Algunos de los desajustes y lagunas que existen entre nuestra
consciencia corporal, nuestra autoimagen y el modo como efectivamente nos
organizamos y organizamos nuestras acciones en el espacio son producto de una
diacronía rítmica. Cuando, al movernos, no conectamos con los ritmos internos
del cuerpo, con el latido del corazón, la respiración, el flujo de nuestros
ríos internos o la pulsación de nuestras células, terminamos creando hábitos
posturales y pautas de movimiento no armónicas que provocan estrés al organismo
y fijan determinados comportamientos, almacenando determinadas emociones que
pueden quedar largo tiempo enquistadas en diferentes lugares del cuerpo. De
este modo el cuerpo se convierte en algo pesado, únicamente material y puede
que hasta sea un estorbo entrometiéndose en nuestra continua actividad mental.
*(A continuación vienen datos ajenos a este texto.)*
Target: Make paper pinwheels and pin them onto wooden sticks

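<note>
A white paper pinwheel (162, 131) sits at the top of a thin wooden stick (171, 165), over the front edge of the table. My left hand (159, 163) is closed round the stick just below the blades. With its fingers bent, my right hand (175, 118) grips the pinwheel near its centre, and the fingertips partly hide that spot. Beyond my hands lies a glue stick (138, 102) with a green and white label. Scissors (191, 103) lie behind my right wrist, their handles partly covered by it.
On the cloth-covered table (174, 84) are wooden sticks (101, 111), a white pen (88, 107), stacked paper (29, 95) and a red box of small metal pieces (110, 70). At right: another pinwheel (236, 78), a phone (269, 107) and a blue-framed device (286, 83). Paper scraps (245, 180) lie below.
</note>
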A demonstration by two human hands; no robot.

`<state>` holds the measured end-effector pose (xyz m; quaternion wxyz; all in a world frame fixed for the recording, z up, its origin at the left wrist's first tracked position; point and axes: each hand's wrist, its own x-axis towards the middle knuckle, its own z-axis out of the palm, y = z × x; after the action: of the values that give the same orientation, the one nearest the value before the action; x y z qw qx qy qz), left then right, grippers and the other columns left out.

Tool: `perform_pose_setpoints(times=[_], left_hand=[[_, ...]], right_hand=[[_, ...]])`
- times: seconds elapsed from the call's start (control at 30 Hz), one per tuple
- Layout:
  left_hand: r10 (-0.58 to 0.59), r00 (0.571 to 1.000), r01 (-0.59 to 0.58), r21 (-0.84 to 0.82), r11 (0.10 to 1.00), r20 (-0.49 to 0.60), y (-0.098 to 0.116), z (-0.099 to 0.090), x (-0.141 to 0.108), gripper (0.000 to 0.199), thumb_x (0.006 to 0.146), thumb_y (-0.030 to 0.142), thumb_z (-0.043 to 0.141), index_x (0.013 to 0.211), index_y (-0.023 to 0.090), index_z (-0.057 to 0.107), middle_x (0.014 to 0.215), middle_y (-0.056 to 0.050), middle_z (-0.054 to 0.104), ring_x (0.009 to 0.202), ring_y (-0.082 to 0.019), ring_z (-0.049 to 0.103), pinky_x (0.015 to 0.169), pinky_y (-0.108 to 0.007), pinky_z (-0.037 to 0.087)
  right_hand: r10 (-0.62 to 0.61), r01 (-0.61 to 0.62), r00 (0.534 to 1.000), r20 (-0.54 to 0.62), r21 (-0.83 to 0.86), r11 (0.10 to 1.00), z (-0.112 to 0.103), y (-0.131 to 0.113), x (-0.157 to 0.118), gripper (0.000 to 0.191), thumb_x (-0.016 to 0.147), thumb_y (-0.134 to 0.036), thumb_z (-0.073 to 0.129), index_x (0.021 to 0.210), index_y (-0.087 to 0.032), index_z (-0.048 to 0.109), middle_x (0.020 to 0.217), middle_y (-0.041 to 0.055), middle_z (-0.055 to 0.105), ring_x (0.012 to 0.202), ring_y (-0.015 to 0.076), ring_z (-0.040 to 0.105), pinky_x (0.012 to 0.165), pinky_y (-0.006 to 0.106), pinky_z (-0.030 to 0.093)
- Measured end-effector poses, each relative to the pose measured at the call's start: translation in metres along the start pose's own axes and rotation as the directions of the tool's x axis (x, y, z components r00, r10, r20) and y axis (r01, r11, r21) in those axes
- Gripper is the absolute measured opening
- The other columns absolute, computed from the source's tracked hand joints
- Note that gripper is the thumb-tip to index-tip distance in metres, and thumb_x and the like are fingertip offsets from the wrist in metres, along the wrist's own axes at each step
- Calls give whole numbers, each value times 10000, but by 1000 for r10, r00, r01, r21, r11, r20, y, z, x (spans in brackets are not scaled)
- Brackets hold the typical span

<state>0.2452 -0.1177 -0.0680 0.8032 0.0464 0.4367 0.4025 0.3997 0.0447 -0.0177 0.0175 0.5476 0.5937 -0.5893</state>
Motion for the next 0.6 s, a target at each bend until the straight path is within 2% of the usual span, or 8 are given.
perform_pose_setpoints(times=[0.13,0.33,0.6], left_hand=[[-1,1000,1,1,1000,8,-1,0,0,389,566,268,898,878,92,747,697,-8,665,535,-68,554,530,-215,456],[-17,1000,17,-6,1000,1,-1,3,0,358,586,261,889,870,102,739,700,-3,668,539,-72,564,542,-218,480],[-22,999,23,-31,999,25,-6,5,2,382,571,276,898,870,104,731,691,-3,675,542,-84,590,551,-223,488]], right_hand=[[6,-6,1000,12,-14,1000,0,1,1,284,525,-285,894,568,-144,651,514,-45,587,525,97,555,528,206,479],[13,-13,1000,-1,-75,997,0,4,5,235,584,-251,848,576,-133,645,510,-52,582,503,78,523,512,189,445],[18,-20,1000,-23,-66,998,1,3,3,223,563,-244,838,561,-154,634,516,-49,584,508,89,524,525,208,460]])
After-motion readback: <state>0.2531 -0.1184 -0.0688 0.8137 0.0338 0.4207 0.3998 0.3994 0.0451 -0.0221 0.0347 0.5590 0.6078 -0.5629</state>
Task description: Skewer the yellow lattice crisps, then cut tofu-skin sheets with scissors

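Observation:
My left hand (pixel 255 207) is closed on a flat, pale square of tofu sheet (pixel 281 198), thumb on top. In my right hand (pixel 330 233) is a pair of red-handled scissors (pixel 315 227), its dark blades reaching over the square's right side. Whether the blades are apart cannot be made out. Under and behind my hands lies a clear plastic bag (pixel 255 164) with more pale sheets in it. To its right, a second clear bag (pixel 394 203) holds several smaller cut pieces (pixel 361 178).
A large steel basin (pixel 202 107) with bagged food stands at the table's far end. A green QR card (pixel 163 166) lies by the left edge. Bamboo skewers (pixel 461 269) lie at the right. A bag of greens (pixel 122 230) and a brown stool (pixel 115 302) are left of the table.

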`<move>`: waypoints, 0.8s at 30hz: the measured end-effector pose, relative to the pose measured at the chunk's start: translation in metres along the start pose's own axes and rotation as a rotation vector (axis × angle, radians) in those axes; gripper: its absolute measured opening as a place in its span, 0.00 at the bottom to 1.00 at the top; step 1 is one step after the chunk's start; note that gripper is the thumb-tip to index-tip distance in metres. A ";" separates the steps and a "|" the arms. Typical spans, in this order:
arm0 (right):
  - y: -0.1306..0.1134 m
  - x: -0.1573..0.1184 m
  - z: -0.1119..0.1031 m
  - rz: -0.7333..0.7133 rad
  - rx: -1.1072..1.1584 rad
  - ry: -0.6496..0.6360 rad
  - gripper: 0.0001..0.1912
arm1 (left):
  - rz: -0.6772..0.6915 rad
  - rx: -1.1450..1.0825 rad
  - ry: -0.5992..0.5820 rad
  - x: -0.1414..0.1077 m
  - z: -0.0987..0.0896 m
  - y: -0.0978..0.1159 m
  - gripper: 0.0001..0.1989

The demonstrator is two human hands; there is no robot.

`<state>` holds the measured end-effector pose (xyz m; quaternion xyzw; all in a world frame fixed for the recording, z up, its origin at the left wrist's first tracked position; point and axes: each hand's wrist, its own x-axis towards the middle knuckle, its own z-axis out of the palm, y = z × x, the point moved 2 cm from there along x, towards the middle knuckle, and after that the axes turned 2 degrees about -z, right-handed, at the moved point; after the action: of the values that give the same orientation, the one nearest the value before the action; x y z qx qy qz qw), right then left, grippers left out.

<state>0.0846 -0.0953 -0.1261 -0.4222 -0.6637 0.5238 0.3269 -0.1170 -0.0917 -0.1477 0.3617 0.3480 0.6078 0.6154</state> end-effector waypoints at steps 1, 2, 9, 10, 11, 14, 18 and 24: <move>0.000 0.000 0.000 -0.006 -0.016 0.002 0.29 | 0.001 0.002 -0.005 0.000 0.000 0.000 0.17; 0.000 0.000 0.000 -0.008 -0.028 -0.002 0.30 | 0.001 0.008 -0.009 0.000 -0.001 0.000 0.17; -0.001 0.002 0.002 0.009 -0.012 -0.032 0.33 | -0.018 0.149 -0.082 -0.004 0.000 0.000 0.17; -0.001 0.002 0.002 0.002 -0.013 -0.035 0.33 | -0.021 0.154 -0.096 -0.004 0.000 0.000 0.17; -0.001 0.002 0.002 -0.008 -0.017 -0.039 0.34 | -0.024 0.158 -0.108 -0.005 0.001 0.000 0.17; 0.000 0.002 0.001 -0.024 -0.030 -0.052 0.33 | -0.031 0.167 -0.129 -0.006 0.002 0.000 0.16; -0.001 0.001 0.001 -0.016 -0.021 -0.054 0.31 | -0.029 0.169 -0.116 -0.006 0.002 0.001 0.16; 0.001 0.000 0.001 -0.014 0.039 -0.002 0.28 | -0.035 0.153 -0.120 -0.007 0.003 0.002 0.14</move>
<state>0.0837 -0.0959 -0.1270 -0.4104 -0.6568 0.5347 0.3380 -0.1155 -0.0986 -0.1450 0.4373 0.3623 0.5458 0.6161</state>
En culturas que mantienen un mayor contacto con los ritmos de la naturaleza
y que han preservado los patrones rítmicos transmitidos a través de la música y
la danza tradicionales para cada actividad, en general, se mantiene una mejor
organización del cuerpo en movimiento. Correr, saltar, danzar, reír, jugar,
cantar… Son actividades naturales del hombre que cumplen una función vital, no
únicamente en la infancia, cuando incluso aquí se realizan con naturalidad,
sino durante toda la vida. Hay, no obstante, una acción todavía más importante
que permite la expresión de los propios ritmos en armonía, la escucha. Es fundamental escuchar, ¡es urgente escuchar! Cuando
escuchamos empieza la música. La meditación y el yoga comienzan con la escucha
del propio ritmo, una escucha atenta en la que la mente encuentra calma y
sosiego. Y luego aparece la danza, la investigación y el juego, sincronizando
nuestros ritmos internos con los del Espacio.